Please print every line of the material below exactly.

++++++++

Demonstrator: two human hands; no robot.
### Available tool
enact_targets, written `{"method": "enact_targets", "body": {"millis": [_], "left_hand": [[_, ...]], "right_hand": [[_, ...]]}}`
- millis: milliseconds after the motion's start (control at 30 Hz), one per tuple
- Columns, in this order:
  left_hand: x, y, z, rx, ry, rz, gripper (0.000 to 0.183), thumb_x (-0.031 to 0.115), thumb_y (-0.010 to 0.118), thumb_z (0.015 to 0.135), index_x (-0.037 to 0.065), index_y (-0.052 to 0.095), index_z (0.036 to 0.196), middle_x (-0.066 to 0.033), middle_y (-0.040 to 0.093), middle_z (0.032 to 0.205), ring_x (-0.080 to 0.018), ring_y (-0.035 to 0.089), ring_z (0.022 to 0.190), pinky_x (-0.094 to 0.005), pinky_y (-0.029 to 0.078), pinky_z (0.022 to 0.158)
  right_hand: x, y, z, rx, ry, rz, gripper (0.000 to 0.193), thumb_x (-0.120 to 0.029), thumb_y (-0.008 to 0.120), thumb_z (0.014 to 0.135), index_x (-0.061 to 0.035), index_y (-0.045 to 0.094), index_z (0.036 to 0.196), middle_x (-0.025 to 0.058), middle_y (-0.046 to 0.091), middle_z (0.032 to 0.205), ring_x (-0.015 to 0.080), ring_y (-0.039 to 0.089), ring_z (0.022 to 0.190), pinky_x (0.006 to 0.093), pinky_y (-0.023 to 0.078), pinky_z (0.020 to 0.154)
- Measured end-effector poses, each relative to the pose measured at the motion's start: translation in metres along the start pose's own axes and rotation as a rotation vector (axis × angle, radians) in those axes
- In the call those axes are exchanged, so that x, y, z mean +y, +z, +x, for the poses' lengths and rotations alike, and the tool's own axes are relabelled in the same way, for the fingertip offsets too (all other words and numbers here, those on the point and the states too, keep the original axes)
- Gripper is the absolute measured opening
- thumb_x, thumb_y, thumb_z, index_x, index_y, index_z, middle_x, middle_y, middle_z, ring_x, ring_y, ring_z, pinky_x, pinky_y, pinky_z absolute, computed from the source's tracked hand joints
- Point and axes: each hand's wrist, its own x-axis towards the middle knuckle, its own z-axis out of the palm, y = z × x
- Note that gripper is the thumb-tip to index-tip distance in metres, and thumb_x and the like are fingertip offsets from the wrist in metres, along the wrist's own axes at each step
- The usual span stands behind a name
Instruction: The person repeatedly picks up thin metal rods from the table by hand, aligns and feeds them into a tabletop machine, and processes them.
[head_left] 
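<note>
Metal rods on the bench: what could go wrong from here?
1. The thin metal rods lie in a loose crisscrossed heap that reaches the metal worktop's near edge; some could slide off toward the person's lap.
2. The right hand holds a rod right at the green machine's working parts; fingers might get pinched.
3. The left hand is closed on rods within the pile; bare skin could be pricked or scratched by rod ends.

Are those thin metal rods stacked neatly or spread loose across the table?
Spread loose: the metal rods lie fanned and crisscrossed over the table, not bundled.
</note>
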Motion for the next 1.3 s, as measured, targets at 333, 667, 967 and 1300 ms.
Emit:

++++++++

__Response__
Demonstrator: two human hands; no robot.
### Available tool
enact_targets, written `{"method": "enact_targets", "body": {"millis": [_], "left_hand": [[_, ...]], "right_hand": [[_, ...]]}}`
- millis: milliseconds after the motion's start (control at 30 Hz), one per tuple
- Columns, in this order:
  left_hand: x, y, z, rx, ry, rz, gripper (0.000 to 0.183), thumb_x (-0.031 to 0.115), thumb_y (-0.010 to 0.118), thumb_z (0.015 to 0.135), index_x (-0.037 to 0.065), index_y (-0.052 to 0.095), index_z (0.036 to 0.196), middle_x (-0.066 to 0.033), middle_y (-0.040 to 0.093), middle_z (0.032 to 0.205), ring_x (-0.080 to 0.018), ring_y (-0.035 to 0.089), ring_z (0.022 to 0.190), pinky_x (-0.094 to 0.005), pinky_y (-0.029 to 0.078), pinky_z (0.022 to 0.158)
  right_hand: x, y, z, rx, ry, rz, gripper (0.000 to 0.193), thumb_x (-0.120 to 0.029), thumb_y (-0.008 to 0.120), thumb_z (0.014 to 0.135), index_x (-0.061 to 0.035), index_y (-0.045 to 0.094), index_z (0.036 to 0.196), middle_x (-0.025 to 0.058), middle_y (-0.046 to 0.091), middle_z (0.032 to 0.205), ring_x (-0.015 to 0.080), ring_y (-0.039 to 0.089), ring_z (0.022 to 0.190), pinky_x (0.006 to 0.093), pinky_y (-0.023 to 0.078), pinky_z (0.020 to 0.154)
- Measured end-effector poses, each relative to the pose measured at the motion's start: translation in metres along the start pose's own axes and rotation as a rotation vector (axis × angle, radians) in those axes
- In the call those axes are exchanged, so that x, y, z mean +y, +z, +x, for the poses' lengths and rotations alike, and the tool's own axes are relabelled in the same way, for the fingertip offsets too (all other words and numbers here, those on the point and the states too, keep the original axes)
- Gripper is the absolute measured opening
- thumb_x, thumb_y, thumb_z, index_x, index_y, index_z, middle_x, middle_y, middle_z, ring_x, ring_y, ring_z, pinky_x, pinky_y, pinky_z absolute, computed from the source's tracked hand joints
- Point and axes: each hand's wrist, its own x-axis towards the middle knuckle, its own z-axis out of the palm, y = z × x
- Note that gripper is the thumb-tip to index-tip distance in metres, and thumb_x and the like are fingertip offsets from the wrist in metres, along the wrist's own axes at each step
- The usual span stands behind a name
Instruction: The person repeatedly picks up thin metal rods from the table by hand, aligns and feeds them into a tabletop machine, and processes them.
[head_left] 
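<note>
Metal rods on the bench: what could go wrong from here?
1. The thin metal rods lie in a loose crisscrossed heap that reaches the metal worktop's near edge; some could slide off toward the person's lap.
2. The right hand holds a rod right at the green machine's working parts; fingers might get pinched.
3. The left hand is closed on rods within the pile; bare skin could be pricked or scratched by rod ends.

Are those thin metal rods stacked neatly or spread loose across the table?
Spread loose: the metal rods lie fanned and crisscrossed over the table, not bundled.
</note>
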Motion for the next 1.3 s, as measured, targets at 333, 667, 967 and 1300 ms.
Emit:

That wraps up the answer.